Previous Articles     Next Articles

Efficient Resource Managing and Job Scheduling in a Heterogeneous Kubernetes Cluster for Big Data

Jayanthi Ma,* and K. Ram Mohan Raob   

  1. aDepartment of Computer Science and Informatics, Mahatma Gandhi University, Nalgonda, India;
    bDepartment of Information Technology, Vasavi College of Engineering, Hyderabad, India
  • Submitted on ; Revised on ; Accepted on
  • Contact: *E-mail address: jayanthimgu343@gmail.com

Abstract: Cloud computing is an on-demand model of computing that utilizes virtualization expertise to offer cloud resources such as CPU, memory, storage, and network in virtual machines. As a result, most big data analytics in many modern enterprise applications are run from the cloud. Since resources in these private clouds are limited, getting the most out of resource applications and providing guaranteed user service by efficiently scheduling tasks and resources is the ultimate goal. However, existing big data processing system schedulers need to consider application performance and resource utilization when performing allocations. Therefore, it is difficult to design workflows for low turnaround time and high resource consumption in extensive data systems.
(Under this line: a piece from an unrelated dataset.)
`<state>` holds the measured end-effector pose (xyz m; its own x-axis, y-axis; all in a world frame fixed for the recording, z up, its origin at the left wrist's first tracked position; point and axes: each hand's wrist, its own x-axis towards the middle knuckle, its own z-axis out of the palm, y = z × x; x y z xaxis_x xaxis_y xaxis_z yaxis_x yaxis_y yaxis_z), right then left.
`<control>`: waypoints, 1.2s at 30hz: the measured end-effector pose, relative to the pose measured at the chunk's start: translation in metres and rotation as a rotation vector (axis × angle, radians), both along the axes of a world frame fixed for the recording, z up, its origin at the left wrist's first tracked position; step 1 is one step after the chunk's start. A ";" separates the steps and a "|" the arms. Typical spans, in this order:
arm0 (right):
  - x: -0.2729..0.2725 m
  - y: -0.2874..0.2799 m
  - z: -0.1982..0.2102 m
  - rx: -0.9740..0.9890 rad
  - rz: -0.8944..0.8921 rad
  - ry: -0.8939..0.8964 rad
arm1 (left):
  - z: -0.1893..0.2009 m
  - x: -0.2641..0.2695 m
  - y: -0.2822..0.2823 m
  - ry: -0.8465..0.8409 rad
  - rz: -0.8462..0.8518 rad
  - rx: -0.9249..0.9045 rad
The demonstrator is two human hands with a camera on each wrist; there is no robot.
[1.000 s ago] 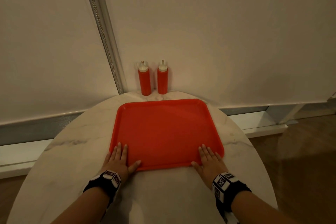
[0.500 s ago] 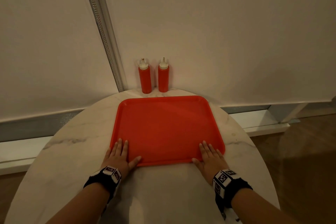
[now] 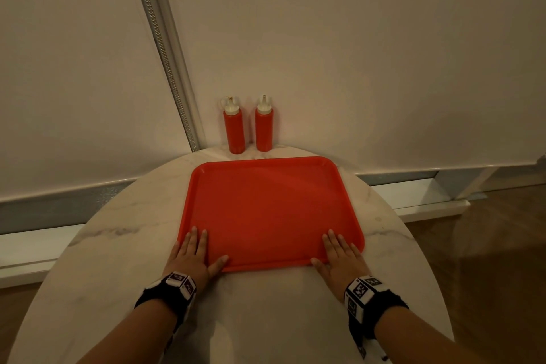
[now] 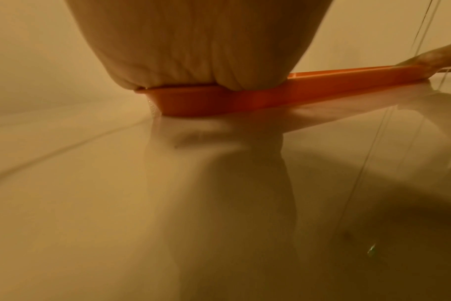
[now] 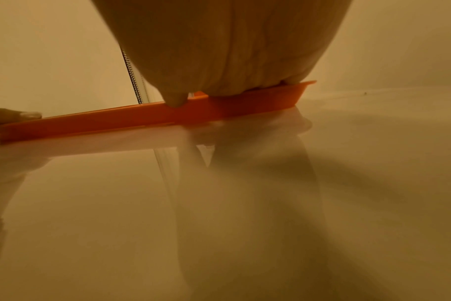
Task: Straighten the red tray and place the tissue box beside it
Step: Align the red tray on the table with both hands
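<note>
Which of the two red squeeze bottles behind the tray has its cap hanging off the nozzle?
The left bottle: a small loop-shaped cap hangs beside its nozzle. The right bottle shows only a plain pointed tip.

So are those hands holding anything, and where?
Nothing gripped: both hands, left and right, lie flat on the tray's near corners.

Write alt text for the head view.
Both hands, left hand and right hand, lie flat on the near corners of a red tray on a round marble table. Two red squeeze bottles stand behind it by the wall.
</note>
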<state>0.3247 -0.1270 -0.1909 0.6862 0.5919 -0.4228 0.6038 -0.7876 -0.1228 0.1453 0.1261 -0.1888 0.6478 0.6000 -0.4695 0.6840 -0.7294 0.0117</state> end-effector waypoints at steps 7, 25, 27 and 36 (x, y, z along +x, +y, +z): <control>-0.001 -0.001 -0.002 0.000 0.006 -0.001 | 0.003 -0.003 -0.003 0.025 0.001 -0.012; 0.000 -0.004 0.001 -0.028 0.016 0.032 | 0.001 -0.006 -0.004 0.022 0.007 -0.033; 0.000 -0.005 0.002 -0.030 0.014 0.032 | 0.001 -0.006 -0.005 0.018 0.008 -0.035; -0.001 -0.007 0.002 -0.034 0.003 0.034 | 0.004 -0.006 -0.007 0.015 0.002 -0.048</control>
<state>0.3236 -0.1336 -0.1886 0.6694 0.5789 -0.4656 0.6021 -0.7899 -0.1165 0.1392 0.1187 -0.1844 0.6392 0.5779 -0.5075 0.6860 -0.7267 0.0366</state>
In this paper, we propose a resource management system for efficient job scheduling, called RMS, which dynamically schedules big data jobs in Kubernetes cluster nodes for Spark applications and autonomously adjusts scheduling policies in heterogeneous node clusters to enhance application execution and resource consumption. The RMS mechanism will ensure adequate guidance and resources available in its planning objectives and satisfactory resource utilization. The experimental analysis of different RMS and performance preferences using different methods depends on the predicted completion time and the benchmark statistical result of different significant data performance indicators traces. The results show that RMS decreases the cost and scheduling overhead and improves job execution performance.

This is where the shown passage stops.